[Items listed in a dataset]
-*-*-
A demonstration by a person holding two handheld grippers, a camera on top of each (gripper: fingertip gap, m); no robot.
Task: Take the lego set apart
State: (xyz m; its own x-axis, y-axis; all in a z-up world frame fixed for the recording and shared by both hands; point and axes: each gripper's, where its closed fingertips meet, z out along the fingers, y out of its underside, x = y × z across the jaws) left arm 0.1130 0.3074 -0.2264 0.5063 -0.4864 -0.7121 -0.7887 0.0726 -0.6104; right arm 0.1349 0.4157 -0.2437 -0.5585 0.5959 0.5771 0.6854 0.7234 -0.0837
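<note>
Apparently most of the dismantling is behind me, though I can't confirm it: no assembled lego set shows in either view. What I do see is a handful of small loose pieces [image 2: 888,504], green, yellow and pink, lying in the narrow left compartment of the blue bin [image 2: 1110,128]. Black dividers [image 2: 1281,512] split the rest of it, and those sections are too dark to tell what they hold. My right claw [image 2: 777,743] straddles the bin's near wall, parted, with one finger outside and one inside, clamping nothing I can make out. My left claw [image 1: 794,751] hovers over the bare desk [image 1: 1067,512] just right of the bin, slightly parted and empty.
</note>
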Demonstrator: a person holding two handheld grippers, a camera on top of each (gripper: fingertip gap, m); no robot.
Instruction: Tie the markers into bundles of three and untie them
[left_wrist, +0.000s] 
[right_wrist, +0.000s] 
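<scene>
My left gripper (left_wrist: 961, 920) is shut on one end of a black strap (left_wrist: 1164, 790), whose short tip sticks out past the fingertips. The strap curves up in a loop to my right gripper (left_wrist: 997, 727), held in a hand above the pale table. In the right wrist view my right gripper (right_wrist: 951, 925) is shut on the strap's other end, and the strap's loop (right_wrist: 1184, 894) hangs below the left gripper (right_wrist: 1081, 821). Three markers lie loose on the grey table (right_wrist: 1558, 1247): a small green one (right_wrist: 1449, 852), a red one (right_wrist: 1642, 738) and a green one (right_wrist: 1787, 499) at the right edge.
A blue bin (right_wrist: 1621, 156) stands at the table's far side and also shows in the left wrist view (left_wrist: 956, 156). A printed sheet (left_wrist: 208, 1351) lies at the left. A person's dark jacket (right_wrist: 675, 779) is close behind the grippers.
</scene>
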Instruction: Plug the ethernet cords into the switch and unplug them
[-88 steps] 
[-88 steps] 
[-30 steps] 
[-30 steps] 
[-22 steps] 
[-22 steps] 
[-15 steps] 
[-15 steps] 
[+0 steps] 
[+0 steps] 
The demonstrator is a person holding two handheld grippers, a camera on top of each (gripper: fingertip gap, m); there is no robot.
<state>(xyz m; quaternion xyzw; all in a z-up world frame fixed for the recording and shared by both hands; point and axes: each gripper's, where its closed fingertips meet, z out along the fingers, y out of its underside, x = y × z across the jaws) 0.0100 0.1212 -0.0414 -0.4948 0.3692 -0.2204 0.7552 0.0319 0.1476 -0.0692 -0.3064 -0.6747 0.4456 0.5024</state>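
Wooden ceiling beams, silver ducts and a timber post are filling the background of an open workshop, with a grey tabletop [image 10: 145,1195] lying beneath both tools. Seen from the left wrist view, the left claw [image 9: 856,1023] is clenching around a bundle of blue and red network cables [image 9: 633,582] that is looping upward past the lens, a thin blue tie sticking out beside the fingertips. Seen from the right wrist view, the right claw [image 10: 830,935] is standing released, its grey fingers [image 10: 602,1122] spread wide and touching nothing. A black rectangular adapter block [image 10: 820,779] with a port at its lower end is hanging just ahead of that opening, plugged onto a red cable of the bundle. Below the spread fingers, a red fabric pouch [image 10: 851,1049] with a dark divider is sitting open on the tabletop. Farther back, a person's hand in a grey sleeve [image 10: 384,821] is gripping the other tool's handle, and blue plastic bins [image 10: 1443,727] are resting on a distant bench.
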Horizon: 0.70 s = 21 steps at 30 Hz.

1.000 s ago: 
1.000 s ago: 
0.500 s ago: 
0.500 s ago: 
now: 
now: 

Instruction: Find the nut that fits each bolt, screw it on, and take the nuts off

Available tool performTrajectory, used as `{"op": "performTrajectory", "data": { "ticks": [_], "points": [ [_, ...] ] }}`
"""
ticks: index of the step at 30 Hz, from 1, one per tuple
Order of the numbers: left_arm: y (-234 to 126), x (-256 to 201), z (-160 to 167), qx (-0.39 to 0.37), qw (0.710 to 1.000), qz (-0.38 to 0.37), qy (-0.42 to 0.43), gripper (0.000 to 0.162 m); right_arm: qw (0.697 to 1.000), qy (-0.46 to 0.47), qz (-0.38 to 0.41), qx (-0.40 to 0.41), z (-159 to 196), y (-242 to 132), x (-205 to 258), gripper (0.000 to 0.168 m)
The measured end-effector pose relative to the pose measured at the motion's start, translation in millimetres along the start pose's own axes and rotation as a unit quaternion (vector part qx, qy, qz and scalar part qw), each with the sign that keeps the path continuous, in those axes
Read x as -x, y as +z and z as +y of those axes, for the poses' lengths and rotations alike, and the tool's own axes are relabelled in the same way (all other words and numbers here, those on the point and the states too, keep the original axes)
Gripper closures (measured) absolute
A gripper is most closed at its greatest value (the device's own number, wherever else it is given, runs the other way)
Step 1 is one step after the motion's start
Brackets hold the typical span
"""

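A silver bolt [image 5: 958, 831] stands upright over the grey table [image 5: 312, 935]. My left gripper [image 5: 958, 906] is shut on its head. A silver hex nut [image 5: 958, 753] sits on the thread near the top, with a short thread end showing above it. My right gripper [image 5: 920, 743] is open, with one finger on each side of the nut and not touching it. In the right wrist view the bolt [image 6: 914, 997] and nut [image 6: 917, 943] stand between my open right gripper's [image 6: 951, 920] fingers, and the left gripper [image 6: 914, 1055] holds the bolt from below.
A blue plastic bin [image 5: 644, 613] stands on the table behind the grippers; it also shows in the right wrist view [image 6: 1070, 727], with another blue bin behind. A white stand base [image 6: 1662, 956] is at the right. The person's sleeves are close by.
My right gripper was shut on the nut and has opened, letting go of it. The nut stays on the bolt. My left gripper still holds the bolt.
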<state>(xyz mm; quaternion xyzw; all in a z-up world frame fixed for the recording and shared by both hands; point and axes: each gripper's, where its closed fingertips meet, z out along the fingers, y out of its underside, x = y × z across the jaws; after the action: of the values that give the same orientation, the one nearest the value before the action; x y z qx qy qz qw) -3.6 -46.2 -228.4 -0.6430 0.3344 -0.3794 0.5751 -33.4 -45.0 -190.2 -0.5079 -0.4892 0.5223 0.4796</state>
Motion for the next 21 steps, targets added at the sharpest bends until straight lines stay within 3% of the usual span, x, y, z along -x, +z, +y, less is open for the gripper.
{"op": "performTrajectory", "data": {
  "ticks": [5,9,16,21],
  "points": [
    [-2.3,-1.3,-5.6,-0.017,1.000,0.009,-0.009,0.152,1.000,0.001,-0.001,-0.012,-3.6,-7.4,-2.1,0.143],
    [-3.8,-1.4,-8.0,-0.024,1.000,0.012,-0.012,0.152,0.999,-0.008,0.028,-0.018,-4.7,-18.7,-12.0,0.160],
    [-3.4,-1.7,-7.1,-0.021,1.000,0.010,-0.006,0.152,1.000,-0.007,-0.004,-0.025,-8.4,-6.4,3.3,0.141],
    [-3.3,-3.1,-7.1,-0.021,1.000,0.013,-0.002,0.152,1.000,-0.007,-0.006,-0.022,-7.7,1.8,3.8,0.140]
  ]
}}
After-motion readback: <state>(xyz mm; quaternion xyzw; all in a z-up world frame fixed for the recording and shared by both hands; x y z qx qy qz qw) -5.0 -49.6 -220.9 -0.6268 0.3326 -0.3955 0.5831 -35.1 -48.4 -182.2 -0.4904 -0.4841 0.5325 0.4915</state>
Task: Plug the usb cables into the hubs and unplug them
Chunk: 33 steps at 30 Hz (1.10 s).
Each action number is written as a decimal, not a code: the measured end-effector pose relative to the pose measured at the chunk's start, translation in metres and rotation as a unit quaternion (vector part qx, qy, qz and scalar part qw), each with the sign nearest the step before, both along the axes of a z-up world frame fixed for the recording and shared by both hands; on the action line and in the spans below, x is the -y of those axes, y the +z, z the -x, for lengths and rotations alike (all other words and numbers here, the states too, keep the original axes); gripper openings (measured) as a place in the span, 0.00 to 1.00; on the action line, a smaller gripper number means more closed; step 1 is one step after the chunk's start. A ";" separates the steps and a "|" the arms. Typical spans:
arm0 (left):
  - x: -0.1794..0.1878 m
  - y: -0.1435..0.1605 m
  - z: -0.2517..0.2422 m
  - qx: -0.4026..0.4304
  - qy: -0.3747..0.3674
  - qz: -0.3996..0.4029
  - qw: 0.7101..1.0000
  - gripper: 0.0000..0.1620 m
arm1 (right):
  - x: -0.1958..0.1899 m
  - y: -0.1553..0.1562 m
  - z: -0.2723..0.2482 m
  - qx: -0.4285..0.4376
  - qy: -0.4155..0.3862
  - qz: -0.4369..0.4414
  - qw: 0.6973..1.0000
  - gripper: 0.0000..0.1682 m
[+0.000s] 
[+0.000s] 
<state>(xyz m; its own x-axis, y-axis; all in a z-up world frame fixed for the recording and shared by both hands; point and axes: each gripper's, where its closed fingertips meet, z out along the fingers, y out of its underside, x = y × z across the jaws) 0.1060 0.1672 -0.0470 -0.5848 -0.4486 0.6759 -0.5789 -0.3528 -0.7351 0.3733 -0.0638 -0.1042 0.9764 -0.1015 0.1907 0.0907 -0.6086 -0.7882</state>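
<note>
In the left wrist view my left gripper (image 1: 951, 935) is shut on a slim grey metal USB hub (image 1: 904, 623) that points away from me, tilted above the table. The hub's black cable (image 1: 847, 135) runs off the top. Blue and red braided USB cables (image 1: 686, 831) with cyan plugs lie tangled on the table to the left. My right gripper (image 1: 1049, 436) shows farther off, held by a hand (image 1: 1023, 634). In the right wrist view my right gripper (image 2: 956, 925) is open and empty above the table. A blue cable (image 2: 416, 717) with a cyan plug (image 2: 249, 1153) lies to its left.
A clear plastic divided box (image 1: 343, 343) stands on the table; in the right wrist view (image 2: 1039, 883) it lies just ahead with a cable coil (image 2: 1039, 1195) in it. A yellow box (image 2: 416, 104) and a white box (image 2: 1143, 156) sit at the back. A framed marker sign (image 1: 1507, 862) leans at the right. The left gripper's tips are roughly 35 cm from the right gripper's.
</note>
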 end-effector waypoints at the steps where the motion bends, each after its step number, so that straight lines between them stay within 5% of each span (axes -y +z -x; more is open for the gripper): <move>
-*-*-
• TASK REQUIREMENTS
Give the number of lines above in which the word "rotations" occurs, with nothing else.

• ANSWER SECTION
2